> _WORK TASK_
Search the listing for the word "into" and say how many lines have it, nothing besides.

- Opening Delimiter -

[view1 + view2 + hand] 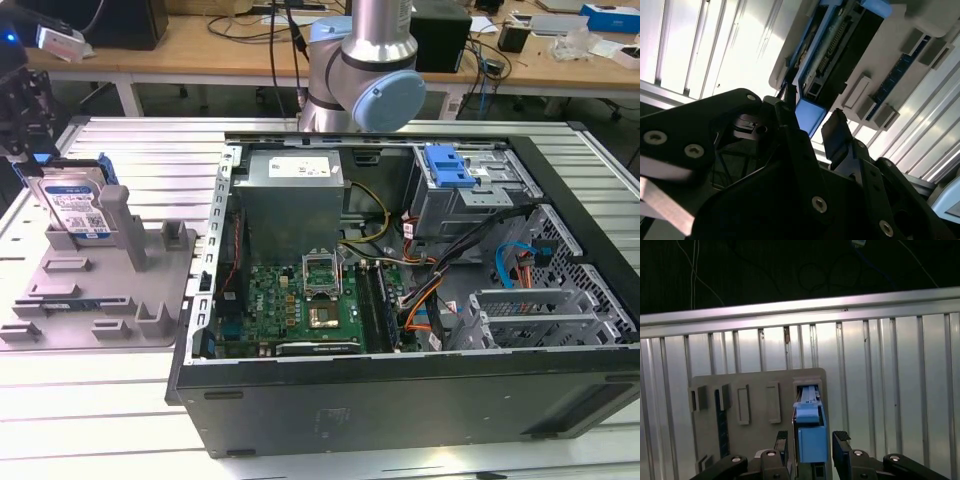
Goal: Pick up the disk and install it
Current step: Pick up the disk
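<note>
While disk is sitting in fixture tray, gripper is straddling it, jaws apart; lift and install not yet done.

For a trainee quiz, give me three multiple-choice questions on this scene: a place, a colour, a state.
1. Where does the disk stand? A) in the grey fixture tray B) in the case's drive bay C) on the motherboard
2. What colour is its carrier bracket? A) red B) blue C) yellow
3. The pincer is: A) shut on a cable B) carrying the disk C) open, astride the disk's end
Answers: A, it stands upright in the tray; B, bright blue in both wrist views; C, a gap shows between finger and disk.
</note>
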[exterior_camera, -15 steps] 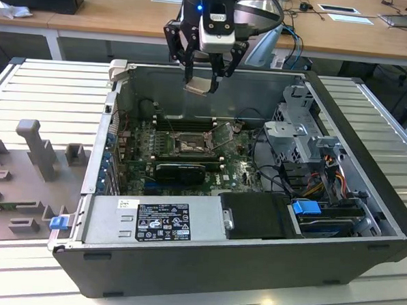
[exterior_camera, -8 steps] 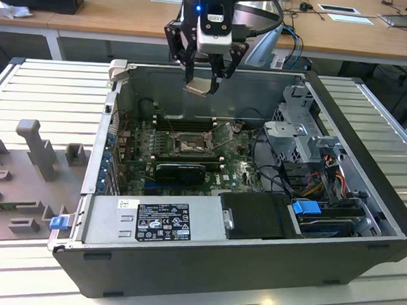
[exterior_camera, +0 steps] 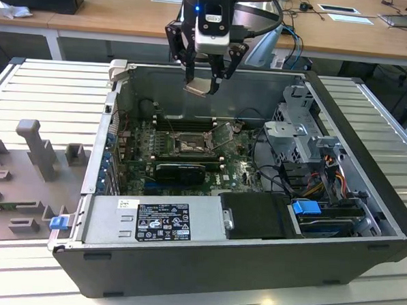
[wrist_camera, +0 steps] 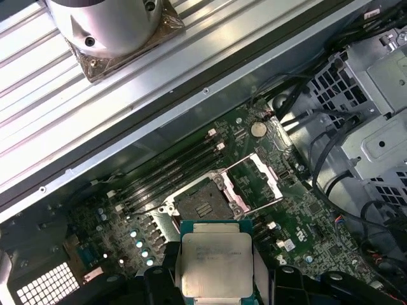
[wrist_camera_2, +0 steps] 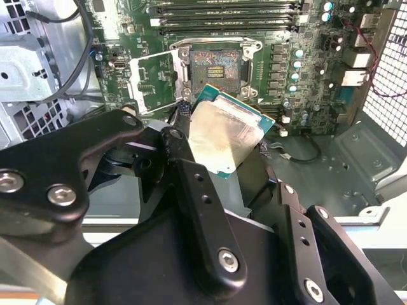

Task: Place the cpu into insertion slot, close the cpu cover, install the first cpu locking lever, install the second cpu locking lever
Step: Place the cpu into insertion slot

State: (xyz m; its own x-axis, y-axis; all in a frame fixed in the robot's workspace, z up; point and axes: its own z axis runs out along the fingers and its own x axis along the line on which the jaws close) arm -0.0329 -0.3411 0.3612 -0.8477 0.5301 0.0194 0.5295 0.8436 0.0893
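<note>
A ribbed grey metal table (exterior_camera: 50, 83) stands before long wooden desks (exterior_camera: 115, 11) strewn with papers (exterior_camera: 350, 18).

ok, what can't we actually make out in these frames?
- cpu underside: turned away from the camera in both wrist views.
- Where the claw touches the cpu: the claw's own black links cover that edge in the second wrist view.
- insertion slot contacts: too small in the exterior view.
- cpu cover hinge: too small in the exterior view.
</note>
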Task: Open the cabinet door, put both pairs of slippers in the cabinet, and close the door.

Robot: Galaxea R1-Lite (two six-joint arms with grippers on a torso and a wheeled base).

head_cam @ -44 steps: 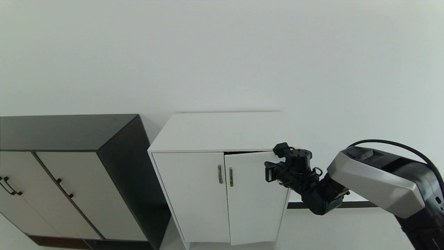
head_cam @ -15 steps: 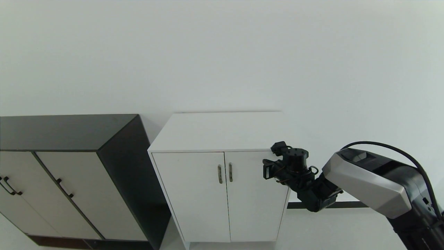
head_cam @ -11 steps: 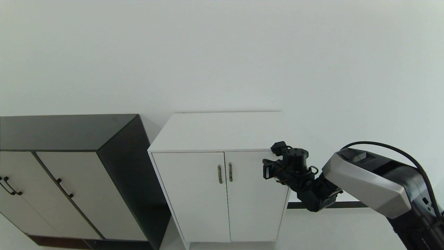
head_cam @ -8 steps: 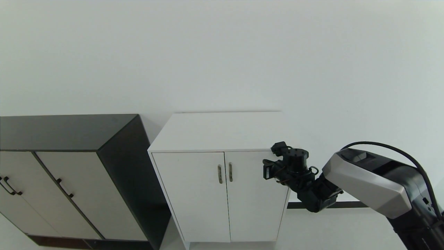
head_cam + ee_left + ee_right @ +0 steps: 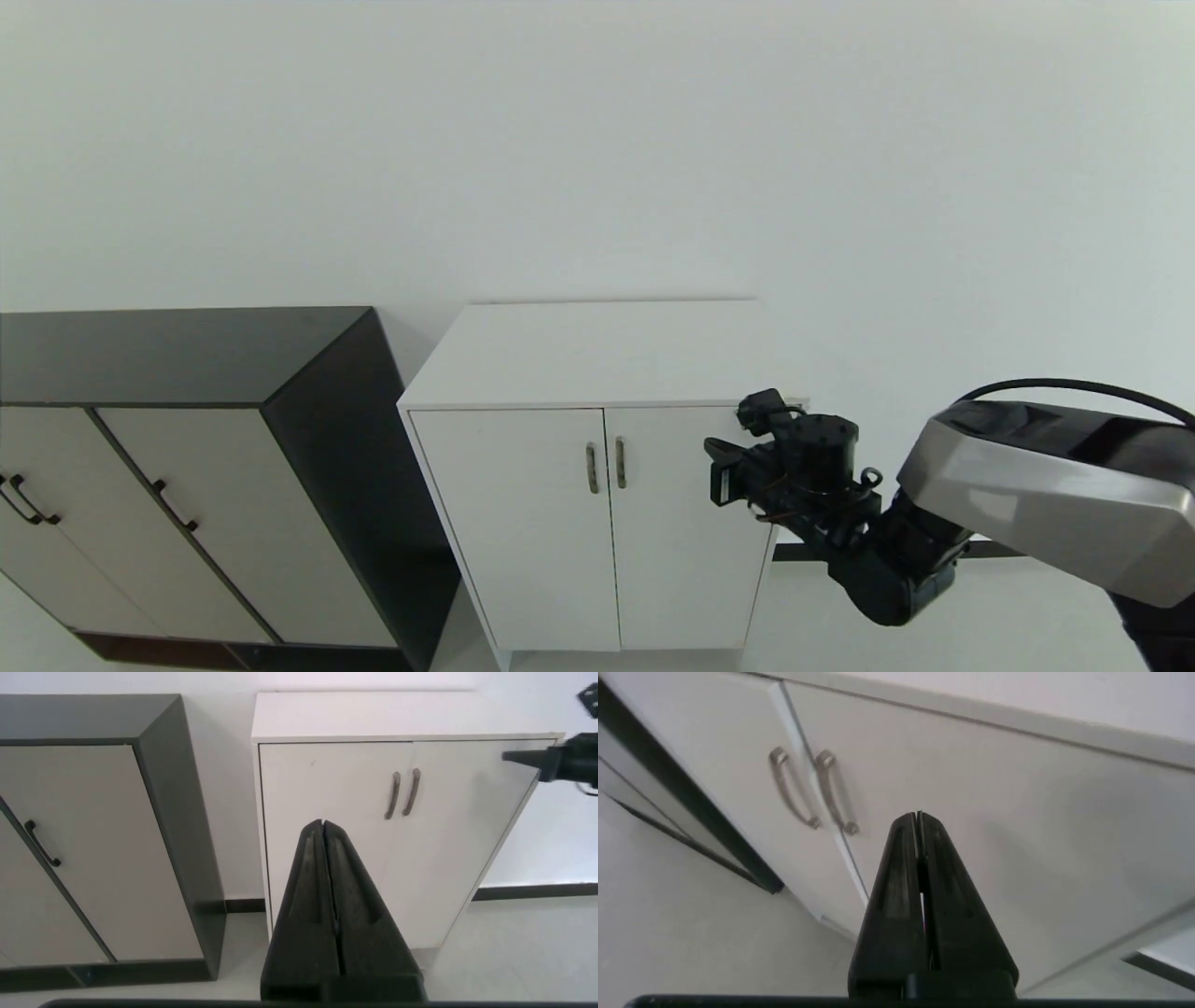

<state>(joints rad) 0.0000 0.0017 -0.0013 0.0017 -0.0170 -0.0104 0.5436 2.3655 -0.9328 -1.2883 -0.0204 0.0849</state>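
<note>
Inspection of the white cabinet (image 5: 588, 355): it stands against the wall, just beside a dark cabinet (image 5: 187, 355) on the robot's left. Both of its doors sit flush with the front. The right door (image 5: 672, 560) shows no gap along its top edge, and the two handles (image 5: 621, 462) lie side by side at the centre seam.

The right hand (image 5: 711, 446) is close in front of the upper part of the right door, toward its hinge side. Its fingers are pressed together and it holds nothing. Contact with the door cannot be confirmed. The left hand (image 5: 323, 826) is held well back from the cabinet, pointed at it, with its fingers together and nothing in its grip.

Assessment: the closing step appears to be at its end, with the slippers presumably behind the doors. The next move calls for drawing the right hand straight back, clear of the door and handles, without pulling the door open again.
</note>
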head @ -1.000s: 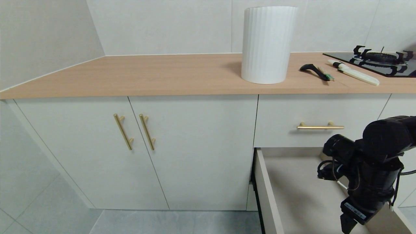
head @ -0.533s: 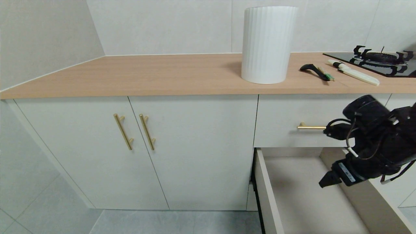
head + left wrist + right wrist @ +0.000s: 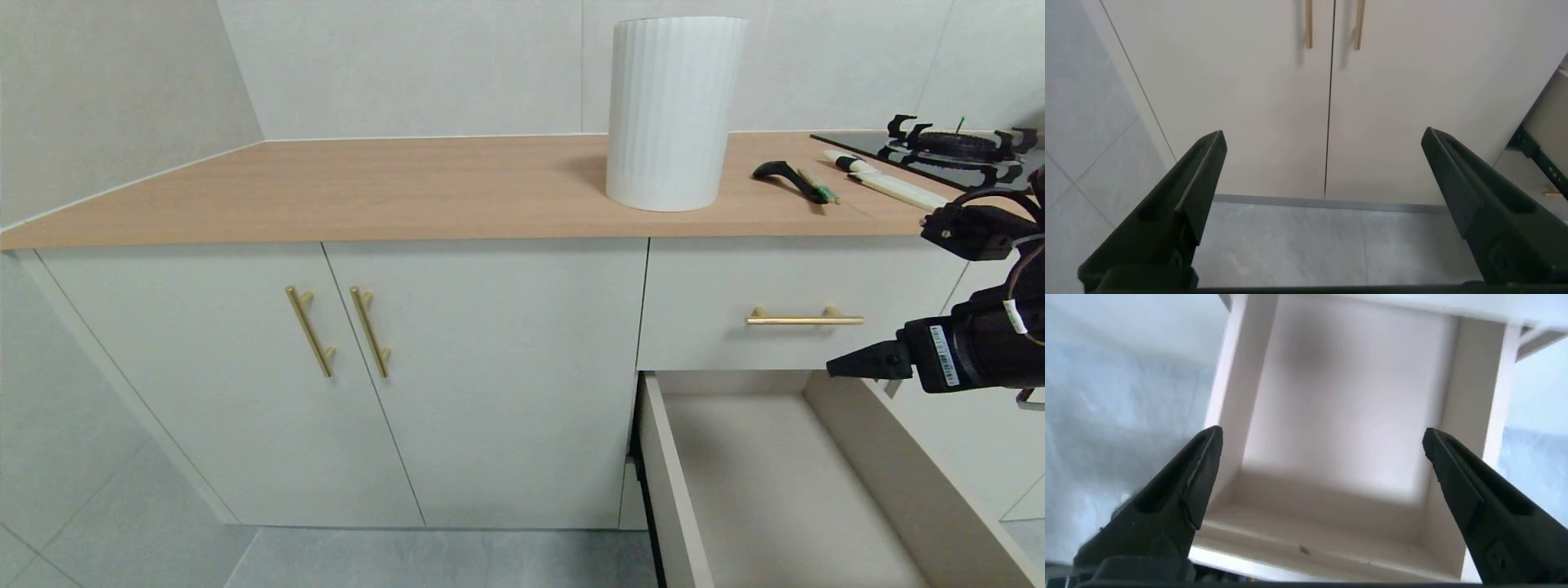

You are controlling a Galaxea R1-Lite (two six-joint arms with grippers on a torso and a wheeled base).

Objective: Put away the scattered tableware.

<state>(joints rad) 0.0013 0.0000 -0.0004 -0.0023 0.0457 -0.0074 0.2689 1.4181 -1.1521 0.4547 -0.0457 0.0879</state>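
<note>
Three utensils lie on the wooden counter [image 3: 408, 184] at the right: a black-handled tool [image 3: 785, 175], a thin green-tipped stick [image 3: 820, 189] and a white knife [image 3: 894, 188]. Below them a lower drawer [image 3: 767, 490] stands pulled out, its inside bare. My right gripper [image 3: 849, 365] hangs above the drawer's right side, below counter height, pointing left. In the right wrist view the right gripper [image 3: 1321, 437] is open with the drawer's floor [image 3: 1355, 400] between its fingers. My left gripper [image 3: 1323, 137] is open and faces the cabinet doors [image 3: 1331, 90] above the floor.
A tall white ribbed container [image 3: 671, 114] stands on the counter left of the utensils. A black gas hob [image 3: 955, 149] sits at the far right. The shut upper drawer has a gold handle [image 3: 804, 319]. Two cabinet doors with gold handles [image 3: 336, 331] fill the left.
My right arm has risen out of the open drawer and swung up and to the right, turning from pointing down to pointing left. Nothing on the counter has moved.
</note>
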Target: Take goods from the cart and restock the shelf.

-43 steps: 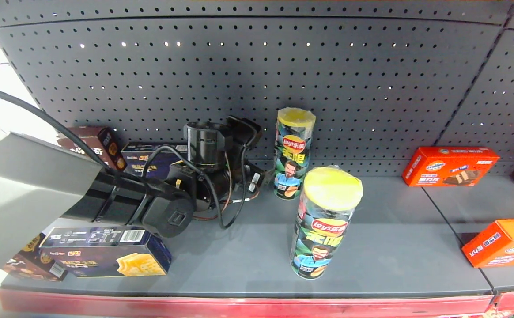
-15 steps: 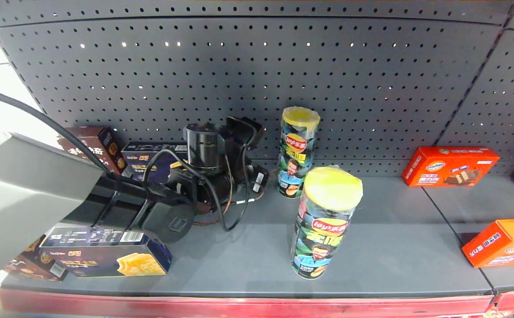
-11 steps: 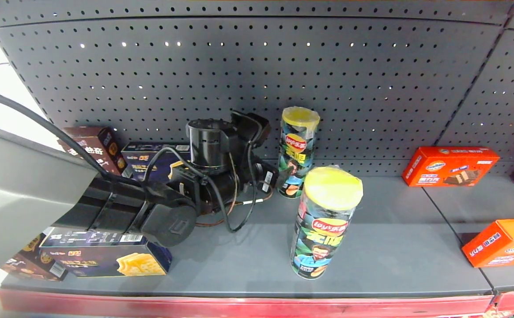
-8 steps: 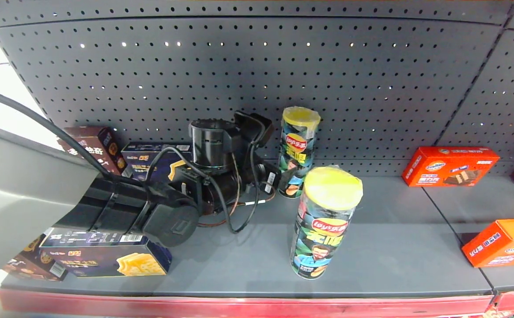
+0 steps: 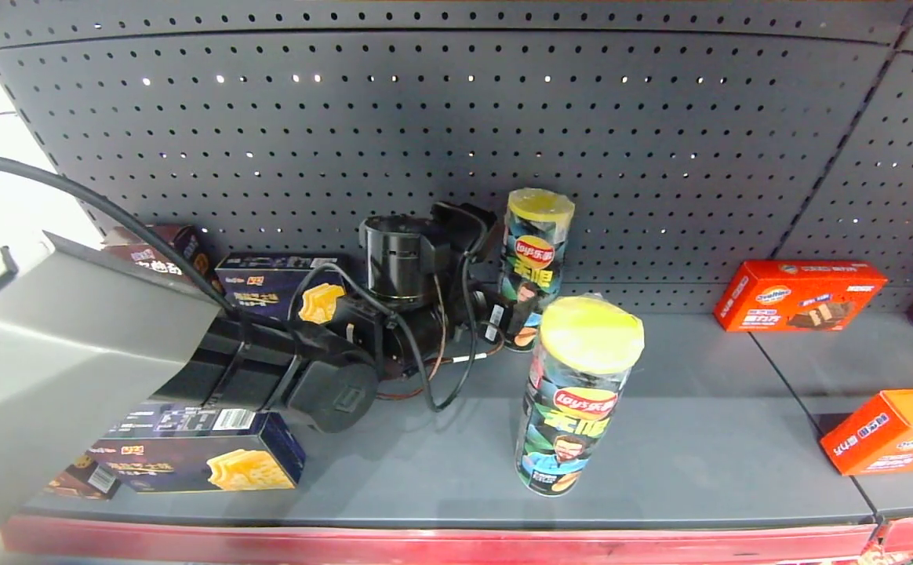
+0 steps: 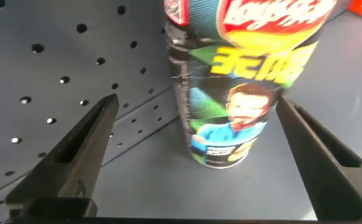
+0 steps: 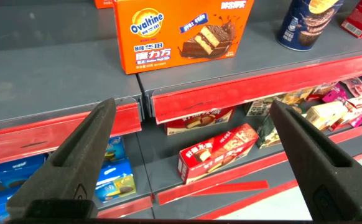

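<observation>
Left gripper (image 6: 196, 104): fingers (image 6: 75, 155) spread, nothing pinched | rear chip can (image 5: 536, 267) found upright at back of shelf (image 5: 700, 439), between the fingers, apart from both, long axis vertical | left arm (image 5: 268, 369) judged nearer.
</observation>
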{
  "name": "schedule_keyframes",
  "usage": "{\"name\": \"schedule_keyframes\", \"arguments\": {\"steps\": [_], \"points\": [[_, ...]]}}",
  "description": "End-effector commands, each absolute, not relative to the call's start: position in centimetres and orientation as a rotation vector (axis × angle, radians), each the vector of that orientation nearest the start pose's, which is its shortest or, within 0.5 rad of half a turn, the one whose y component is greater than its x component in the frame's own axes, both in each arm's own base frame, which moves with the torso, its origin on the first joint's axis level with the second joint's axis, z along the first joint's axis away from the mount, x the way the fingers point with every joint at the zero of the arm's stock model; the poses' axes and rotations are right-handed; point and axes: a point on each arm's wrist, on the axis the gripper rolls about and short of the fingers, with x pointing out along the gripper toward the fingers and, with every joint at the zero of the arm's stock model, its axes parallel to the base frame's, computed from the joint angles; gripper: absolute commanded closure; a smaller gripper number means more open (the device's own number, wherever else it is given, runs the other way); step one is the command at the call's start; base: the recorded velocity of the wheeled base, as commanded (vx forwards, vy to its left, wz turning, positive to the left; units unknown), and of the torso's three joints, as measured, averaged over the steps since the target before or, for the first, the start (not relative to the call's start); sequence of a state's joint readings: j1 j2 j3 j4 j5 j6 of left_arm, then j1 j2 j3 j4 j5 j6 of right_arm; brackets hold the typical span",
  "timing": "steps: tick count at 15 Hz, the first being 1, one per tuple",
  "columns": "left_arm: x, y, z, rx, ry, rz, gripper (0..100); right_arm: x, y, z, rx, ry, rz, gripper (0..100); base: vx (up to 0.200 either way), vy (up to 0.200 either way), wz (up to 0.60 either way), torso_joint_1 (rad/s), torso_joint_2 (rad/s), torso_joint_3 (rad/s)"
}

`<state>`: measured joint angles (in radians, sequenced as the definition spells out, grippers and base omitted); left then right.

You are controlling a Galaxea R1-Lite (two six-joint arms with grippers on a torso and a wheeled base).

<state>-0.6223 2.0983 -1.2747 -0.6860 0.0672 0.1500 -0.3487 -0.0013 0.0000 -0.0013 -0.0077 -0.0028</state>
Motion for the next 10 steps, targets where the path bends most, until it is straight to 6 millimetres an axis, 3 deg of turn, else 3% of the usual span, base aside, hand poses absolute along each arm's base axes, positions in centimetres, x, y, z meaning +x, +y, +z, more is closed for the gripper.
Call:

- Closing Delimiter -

> _YOUR RESPONSE_
2